— To do —
Your output should consist of the data, copied exactly.

— Records for this task —
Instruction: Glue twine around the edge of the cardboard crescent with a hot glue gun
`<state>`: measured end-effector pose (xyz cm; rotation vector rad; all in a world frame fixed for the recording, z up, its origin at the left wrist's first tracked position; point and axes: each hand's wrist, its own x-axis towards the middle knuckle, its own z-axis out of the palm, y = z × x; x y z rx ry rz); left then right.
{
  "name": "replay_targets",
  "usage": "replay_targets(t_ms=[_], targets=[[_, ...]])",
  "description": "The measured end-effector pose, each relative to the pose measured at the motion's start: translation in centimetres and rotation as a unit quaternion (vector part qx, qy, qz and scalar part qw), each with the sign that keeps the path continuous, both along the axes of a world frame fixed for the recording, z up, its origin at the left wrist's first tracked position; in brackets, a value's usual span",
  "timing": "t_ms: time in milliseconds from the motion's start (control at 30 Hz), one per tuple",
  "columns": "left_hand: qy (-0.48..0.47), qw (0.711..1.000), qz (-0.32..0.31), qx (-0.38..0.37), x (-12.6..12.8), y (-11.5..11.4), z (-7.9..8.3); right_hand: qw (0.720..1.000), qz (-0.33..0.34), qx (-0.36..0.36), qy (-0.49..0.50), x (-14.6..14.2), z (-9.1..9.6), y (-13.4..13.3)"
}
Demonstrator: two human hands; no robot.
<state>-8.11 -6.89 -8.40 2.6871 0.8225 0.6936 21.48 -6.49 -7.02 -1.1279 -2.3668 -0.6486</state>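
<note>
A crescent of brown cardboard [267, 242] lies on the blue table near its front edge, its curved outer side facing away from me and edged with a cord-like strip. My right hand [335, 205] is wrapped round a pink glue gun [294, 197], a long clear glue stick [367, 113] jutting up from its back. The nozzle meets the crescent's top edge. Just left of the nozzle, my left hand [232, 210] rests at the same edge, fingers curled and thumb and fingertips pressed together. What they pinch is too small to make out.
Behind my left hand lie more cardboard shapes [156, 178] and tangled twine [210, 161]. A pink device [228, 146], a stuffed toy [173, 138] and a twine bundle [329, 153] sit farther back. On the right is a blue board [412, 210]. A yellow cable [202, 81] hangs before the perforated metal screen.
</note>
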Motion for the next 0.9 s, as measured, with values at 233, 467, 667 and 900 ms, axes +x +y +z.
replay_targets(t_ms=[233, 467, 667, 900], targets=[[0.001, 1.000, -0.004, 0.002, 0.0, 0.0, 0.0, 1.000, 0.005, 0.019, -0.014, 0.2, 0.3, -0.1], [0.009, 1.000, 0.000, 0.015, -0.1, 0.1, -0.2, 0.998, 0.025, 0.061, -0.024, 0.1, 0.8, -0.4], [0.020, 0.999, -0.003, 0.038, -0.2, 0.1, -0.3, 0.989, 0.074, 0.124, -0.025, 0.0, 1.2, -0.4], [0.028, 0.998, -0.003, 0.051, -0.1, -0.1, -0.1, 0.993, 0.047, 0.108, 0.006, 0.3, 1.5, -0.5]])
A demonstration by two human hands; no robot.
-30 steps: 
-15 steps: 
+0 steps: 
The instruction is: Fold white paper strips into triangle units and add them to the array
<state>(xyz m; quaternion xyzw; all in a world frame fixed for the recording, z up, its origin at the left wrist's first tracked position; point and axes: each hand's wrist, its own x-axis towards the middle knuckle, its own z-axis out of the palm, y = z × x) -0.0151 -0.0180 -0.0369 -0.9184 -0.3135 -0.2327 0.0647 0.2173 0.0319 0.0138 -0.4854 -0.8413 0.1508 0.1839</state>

— Solution for this exercise —
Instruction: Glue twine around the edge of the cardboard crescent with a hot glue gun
`<state>`: measured end-effector pose (xyz cm; rotation vector rad; all in a world frame fixed for the recording, z up, its origin at the left wrist's first tracked position; point and axes: each hand's wrist, its own x-axis towards the middle knuckle, its own z-axis out of the palm, y = z × x; x y z rx ry rz); left then right.
{
  "name": "replay_targets",
  "usage": "replay_targets(t_ms=[_], targets=[[_, ...]])",
  "description": "The measured end-effector pose, each relative to the pose measured at the motion's start: translation in centimetres and rotation as a unit quaternion (vector part qx, qy, qz and scalar part qw), each with the sign that keeps the path continuous, both along the axes of a world frame fixed for the recording, z up, its origin at the left wrist's first tracked position; in brackets, a value's usual span",
  "timing": "t_ms: time in milliseconds from the motion's start (control at 30 Hz), one per tuple",
  "columns": "left_hand: qy (-0.48..0.47), qw (0.711..1.000), qz (-0.32..0.31), qx (-0.38..0.37), x (-12.6..12.8), y (-11.5..11.4), z (-7.9..8.3); right_hand: qw (0.720..1.000), qz (-0.33..0.34), qx (-0.36..0.36), qy (-0.49..0.50), x (-14.6..14.2), z (-9.1..9.6), y (-13.4..13.3)"
}
Demonstrator: two human hands; no robot.
<state>-8.11 -6.89 -8.40 2.6871 0.8225 0.6936 21.48 -6.49 -7.02 -1.1279 -2.3668 -0.6486</state>
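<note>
A crescent of brown cardboard [267, 242] lies on the blue table near its front edge, its curved outer side facing away from me and edged with a cord-like strip. My right hand [335, 205] is wrapped round a pink glue gun [294, 197], a long clear glue stick [367, 113] jutting up from its back. The nozzle meets the crescent's top edge. Just left of the nozzle, my left hand [232, 210] rests at the same edge, fingers curled and thumb and fingertips pressed together. What they pinch is too small to make out.
Behind my left hand lie more cardboard shapes [156, 178] and tangled twine [210, 161]. A pink device [228, 146], a stuffed toy [173, 138] and a twine bundle [329, 153] sit farther back. On the right is a blue board [412, 210]. A yellow cable [202, 81] hangs before the perforated metal screen.
</note>
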Motion for the next 0.9 s, as measured, with values at 233, 467, 667 and 900 ms, axes +x +y +z.
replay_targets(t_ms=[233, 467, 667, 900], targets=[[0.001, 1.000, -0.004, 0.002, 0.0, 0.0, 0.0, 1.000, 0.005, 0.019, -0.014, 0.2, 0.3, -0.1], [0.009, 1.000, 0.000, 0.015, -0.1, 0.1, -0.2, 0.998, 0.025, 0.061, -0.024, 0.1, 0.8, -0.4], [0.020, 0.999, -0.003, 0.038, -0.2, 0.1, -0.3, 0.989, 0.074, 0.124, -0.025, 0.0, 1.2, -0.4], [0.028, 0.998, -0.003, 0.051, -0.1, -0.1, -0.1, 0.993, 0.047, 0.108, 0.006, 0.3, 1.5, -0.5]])
A demonstration by two human hands; no robot.
-30 steps: 
-15 steps: 
+0 steps: 
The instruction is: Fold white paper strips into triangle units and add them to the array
<state>(xyz m; quaternion xyzw; all in a world frame fixed for the recording, z up, its origin at the left wrist's first tracked position; point and axes: each hand's wrist, its own x-axis towards the middle knuckle, its own z-axis out of the palm, y = z × x) -0.0151 -0.0180 -0.0369 -0.9184 -0.3135 -0.2327 0.0647 0.2173 0.0319 0.0138 -0.4854 -0.8413 0.1508 0.1839</state>

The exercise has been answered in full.